§ **Assigned task**: Omitting all pictures, print the lines of the listing from the one containing "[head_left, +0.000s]" through the final line, both ends included, with no other text.
Recorded information Block Start
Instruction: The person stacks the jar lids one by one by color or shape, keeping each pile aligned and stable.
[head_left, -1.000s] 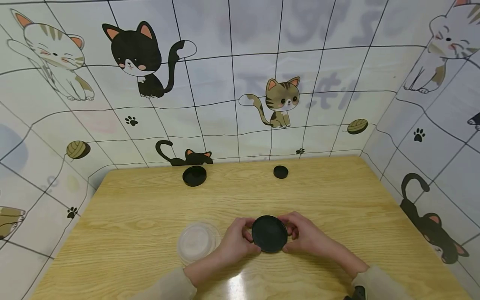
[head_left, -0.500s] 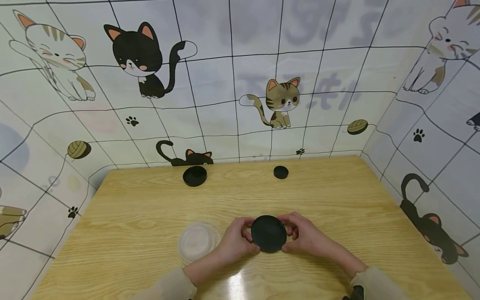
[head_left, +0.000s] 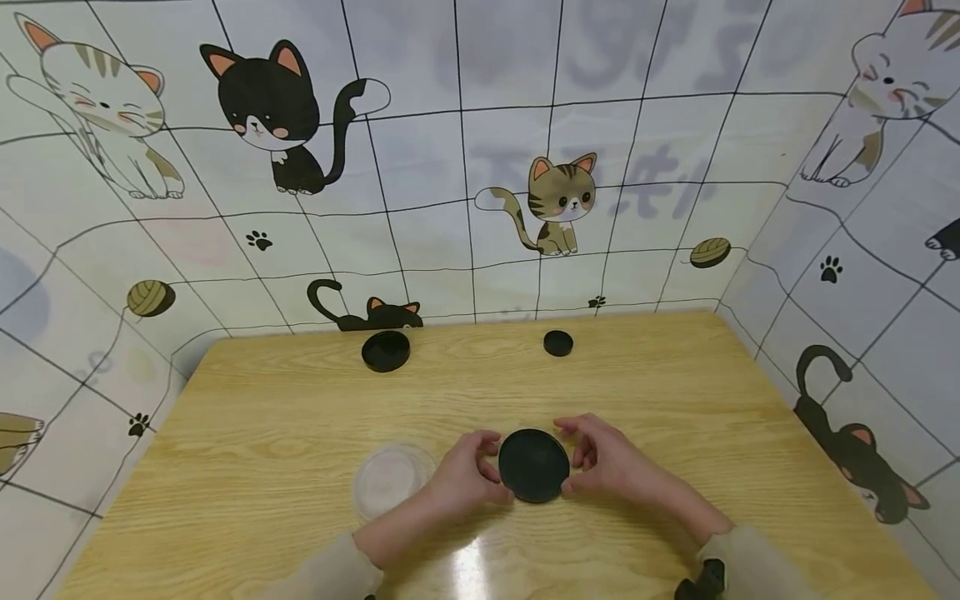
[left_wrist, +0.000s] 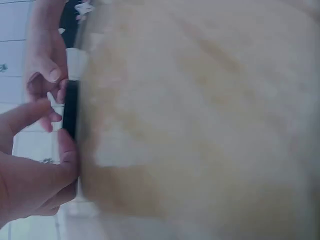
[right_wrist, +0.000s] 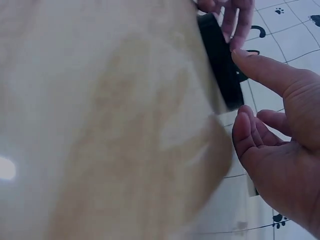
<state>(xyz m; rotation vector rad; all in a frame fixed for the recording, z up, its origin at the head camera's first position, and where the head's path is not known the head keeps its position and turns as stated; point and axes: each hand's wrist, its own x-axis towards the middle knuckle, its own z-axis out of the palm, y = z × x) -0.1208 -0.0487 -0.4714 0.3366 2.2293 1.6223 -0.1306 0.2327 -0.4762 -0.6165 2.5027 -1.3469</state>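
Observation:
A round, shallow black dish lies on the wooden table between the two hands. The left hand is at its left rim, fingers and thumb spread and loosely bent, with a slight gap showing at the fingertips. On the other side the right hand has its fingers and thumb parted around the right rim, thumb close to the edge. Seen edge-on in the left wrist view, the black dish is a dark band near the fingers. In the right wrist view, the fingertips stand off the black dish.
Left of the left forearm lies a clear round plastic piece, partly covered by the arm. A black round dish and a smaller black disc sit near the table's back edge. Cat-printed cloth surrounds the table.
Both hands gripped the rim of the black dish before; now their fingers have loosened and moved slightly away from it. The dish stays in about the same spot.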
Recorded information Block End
§ **Exercise solution**:
[head_left, +0.000s] 
[left_wrist, +0.000s] 
[right_wrist, +0.000s] 
<state>(xyz m; rotation vector rad; all in a frame fixed for the recording, z up, its origin at the head camera's first position, and where the head's path is not known the head keeps its position and turns as stated; point and axes: each hand's wrist, its own x-axis towards the middle knuckle, its own z-axis out of the palm, y = z × x) -0.1208 -0.0487 -0.4714 0.3366 2.2293 1.6223 -0.1306 0.2327 -0.4762 -0.6165 2.5027 -1.3469</state>
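Observation:
A round, shallow black dish lies on the wooden table between the two hands. The left hand is at its left rim, fingers and thumb spread and loosely bent, with a slight gap showing at the fingertips. On the other side the right hand has its fingers and thumb parted around the right rim, thumb close to the edge. Seen edge-on in the left wrist view, the black dish is a dark band near the fingers. In the right wrist view, the fingertips stand off the black dish.
Left of the left forearm lies a clear round plastic piece, partly covered by the arm. A black round dish and a smaller black disc sit near the table's back edge. Cat-printed cloth surrounds the table.
Both hands gripped the rim of the black dish before; now their fingers have loosened and moved slightly away from it. The dish stays in about the same spot.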

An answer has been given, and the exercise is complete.